*Exercise*
What you give back should be exactly the opening lines of the data, ending with the line that contains "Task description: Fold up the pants" and including it.

*Source records*
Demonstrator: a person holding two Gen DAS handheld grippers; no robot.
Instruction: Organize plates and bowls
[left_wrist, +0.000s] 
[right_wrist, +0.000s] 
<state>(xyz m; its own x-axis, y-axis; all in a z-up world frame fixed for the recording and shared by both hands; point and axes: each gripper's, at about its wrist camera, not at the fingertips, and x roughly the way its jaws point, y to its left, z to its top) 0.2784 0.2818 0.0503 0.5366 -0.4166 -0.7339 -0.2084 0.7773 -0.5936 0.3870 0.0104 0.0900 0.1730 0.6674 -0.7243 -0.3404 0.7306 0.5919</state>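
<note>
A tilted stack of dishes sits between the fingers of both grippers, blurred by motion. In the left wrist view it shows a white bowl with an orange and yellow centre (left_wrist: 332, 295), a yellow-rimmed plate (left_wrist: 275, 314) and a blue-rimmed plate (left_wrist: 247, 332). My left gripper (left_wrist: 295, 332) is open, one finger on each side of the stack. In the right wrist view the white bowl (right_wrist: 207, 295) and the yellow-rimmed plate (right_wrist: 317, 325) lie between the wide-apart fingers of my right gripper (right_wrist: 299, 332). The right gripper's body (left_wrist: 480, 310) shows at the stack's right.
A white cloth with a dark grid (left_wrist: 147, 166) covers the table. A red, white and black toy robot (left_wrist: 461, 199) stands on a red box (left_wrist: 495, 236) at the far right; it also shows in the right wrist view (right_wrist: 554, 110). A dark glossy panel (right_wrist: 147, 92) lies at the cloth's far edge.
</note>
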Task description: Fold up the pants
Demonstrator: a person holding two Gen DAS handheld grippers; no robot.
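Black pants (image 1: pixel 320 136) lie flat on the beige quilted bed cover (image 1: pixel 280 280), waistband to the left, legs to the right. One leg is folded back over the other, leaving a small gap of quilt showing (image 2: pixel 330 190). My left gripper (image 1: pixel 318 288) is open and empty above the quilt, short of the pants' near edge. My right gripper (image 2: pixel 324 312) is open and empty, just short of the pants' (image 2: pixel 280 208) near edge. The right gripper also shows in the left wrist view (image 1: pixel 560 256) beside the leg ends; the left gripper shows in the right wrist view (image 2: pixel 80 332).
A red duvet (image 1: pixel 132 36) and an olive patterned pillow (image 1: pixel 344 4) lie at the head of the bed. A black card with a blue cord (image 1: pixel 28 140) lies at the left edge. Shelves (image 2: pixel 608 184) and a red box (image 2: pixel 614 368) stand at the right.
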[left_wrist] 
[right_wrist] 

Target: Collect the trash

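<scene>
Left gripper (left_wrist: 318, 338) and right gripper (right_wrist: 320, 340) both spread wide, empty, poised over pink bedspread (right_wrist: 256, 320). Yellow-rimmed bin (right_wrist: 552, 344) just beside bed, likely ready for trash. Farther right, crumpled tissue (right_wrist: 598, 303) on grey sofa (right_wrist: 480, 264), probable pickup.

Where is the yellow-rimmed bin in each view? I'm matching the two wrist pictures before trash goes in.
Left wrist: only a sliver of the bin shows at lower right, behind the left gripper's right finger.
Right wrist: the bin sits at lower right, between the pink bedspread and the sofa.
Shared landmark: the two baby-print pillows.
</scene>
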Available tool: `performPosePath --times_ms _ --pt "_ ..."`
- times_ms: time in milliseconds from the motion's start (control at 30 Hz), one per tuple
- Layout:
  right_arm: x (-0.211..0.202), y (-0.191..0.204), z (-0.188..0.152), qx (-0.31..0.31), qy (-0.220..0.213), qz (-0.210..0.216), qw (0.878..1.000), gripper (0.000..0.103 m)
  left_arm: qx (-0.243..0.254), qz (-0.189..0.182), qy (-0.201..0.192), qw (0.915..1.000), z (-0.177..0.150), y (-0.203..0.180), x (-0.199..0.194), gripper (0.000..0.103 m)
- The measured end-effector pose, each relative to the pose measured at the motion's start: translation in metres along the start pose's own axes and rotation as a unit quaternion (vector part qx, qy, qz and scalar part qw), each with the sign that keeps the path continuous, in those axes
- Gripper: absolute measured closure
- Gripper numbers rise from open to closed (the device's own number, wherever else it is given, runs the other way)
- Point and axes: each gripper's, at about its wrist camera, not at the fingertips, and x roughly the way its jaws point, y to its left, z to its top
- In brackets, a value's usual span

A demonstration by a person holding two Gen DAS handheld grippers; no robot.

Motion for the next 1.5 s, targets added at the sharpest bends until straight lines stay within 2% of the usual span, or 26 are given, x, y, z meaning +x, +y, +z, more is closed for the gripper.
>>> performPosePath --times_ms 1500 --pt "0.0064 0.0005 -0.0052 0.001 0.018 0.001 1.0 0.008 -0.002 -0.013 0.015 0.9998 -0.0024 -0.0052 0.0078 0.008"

*Task response*
Demonstrator: a person holding two Gen DAS handheld grippers; no robot.
Instruction: Organize plates and bowls
[left_wrist, +0.000s] 
[right_wrist, +0.000s] 
<state>(xyz m; its own x-axis, y-axis; all in a z-up world frame fixed for the recording and shared by both hands; point and axes: each gripper's, at about its wrist camera, not at the fingertips, and x roughly the way its jaws point, y to its left, z to its top) 0.2784 0.2818 0.0503 0.5366 -0.4166 -0.7339 -0.2084 0.7773 -0.5936 0.3870 0.0104 0.0900 0.1730 0.6674 -0.7243 -0.3404 0.7306 0.5919</state>
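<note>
A tilted stack of dishes sits between the fingers of both grippers, blurred by motion. In the left wrist view it shows a white bowl with an orange and yellow centre (left_wrist: 332, 295), a yellow-rimmed plate (left_wrist: 275, 314) and a blue-rimmed plate (left_wrist: 247, 332). My left gripper (left_wrist: 295, 332) is open, one finger on each side of the stack. In the right wrist view the white bowl (right_wrist: 207, 295) and the yellow-rimmed plate (right_wrist: 317, 325) lie between the wide-apart fingers of my right gripper (right_wrist: 299, 332). The right gripper's body (left_wrist: 480, 310) shows at the stack's right.
A white cloth with a dark grid (left_wrist: 147, 166) covers the table. A red, white and black toy robot (left_wrist: 461, 199) stands on a red box (left_wrist: 495, 236) at the far right; it also shows in the right wrist view (right_wrist: 554, 110). A dark glossy panel (right_wrist: 147, 92) lies at the cloth's far edge.
</note>
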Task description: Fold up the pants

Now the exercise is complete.